OpenShift Cluster Design
OpenShift is a cloud application platform produced by RedHat, which allows one to run web-based applications on public or private hardware. This document describes the topology and architecture of a private cluster running on RedHat CoreOS on a privately owned KVM host.
This document will describe:
- The components of an OpenShift Cluster
- How these components interact
- How to build an OpenShift cluster
Definition of terms
Node : A node is a machine, virtual or physical, running RedHat CoreOS in order to process cluster workloads.

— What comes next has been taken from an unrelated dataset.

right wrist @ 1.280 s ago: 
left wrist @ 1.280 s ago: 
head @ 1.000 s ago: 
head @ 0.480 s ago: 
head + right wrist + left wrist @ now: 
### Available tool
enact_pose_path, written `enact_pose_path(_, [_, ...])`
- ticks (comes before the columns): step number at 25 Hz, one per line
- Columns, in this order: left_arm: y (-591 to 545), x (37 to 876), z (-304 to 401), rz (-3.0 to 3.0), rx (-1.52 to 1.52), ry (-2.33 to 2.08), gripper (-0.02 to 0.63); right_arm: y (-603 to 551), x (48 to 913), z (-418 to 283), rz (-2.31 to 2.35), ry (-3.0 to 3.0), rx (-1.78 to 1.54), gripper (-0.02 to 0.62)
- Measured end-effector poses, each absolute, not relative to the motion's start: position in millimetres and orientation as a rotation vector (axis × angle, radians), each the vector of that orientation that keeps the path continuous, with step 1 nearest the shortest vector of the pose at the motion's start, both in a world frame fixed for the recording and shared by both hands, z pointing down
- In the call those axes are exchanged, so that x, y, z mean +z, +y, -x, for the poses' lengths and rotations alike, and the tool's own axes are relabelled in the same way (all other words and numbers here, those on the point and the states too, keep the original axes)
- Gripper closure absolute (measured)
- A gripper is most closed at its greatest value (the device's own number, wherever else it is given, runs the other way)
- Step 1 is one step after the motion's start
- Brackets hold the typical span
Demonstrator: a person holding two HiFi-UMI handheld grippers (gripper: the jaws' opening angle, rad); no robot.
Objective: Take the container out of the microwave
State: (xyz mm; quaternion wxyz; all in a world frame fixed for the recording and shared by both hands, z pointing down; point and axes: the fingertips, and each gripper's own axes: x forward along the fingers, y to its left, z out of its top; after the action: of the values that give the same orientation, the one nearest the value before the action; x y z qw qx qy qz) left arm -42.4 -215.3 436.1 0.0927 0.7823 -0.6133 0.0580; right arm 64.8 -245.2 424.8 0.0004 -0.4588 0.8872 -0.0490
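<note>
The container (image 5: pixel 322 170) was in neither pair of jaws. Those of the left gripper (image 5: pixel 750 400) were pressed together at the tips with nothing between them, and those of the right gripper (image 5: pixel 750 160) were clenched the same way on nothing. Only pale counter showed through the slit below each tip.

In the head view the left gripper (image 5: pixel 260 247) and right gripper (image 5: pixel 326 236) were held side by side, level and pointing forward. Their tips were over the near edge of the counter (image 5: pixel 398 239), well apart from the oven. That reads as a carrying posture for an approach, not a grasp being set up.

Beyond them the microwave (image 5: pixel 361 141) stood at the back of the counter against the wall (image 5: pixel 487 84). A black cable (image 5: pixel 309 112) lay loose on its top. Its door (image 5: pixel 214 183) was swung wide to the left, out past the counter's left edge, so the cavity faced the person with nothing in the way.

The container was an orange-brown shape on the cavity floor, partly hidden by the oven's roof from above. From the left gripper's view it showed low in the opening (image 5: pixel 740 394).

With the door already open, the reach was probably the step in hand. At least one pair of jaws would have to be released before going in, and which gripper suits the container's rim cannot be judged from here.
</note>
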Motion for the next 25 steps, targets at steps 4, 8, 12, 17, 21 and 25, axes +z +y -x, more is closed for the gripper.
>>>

Pod : A pod is a group of containers deployed on a cluster, and the smallest unit of computation that can be defined in Openshift.
Container : A container is an application running under OpenShift.

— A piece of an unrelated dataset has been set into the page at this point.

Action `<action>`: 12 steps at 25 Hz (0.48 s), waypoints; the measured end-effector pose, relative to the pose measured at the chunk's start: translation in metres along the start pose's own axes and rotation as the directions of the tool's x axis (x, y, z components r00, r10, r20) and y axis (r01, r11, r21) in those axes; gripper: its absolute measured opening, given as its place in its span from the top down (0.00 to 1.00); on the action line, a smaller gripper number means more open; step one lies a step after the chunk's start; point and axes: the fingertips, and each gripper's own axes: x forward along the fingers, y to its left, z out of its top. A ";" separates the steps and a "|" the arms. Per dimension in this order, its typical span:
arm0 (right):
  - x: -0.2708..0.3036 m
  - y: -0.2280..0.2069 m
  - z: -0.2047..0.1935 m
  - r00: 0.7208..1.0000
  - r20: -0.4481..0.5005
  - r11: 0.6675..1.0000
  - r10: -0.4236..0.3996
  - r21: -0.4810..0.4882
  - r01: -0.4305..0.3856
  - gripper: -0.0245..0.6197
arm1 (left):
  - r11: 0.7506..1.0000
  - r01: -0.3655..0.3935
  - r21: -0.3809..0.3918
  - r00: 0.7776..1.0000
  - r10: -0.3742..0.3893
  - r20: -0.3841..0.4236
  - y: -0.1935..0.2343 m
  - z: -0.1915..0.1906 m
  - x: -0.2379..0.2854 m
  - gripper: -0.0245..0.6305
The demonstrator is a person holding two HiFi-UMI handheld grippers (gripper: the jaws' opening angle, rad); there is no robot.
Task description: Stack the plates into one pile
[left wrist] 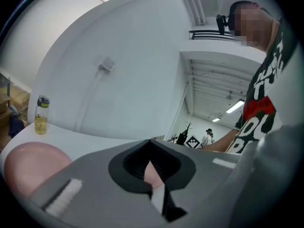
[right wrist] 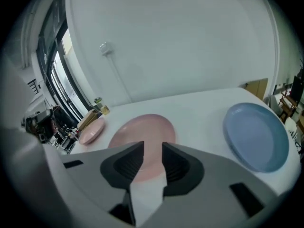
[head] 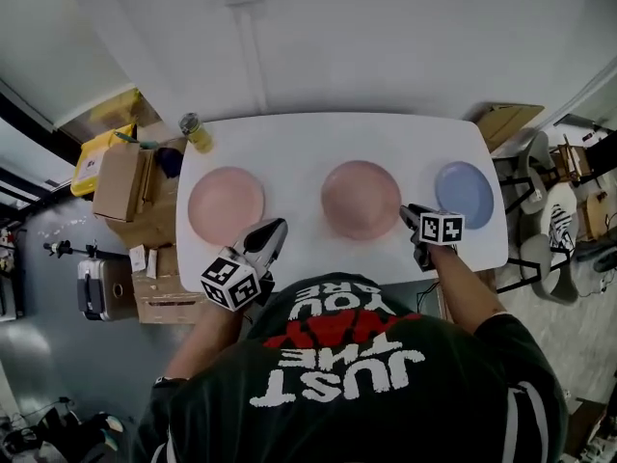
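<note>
Three plates lie in a row on the white table [head: 289, 148]: a pink plate [head: 227, 204] at the left, a second pink plate [head: 361, 199] in the middle and a blue plate [head: 464, 193] at the right. My left gripper [head: 278, 226] hovers near the table's front edge, between the two pink plates, shut and empty. In the left gripper view the left pink plate [left wrist: 28, 165] sits low at the left of the closed left gripper [left wrist: 151, 158]. My right gripper [head: 405, 210] is open just beside the middle plate's near right rim. In the right gripper view the middle pink plate [right wrist: 147, 127] shows beyond the empty right gripper [right wrist: 153, 151], with the blue plate [right wrist: 256, 136] to its right.
A yellowish bottle [head: 197, 132] stands at the table's far left corner. Cardboard boxes [head: 125, 181] and a yellow box [head: 96, 152] crowd the floor left of the table. Chairs [head: 569, 210] stand to its right. A white wall runs behind the table.
</note>
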 end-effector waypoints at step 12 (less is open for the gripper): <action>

Topology of an OpenShift cluster
This diagram shows the components of an OpenShift cluster:
Components of the OpenShift cluster
We have the following:
- Frontnet: The external network containing user services such as file servers and printers. Connected to the Internet.
- Load Balancer: A CentOS 9 machine that runs haproxy and contains the openshift commands (openshift-install, oc, kubectl).
- Machine Network: Shiftnet. An internal network that is routed to the Outside using a KVM NAT router for Internet access, and a Load Balancer (okdlb) for accessing the applications in the cluster.
- Cluster Net: Network internal to the cluster, each node has its own subnet. Each pod has its own IP address, unique within the cluster.
- Service Net: A single network that spans the entire cluster and can be used to access services. We can have one or more service networks per cluster.
- Pods: The smallest unit of computation in a cluster, performing specific functions in an application.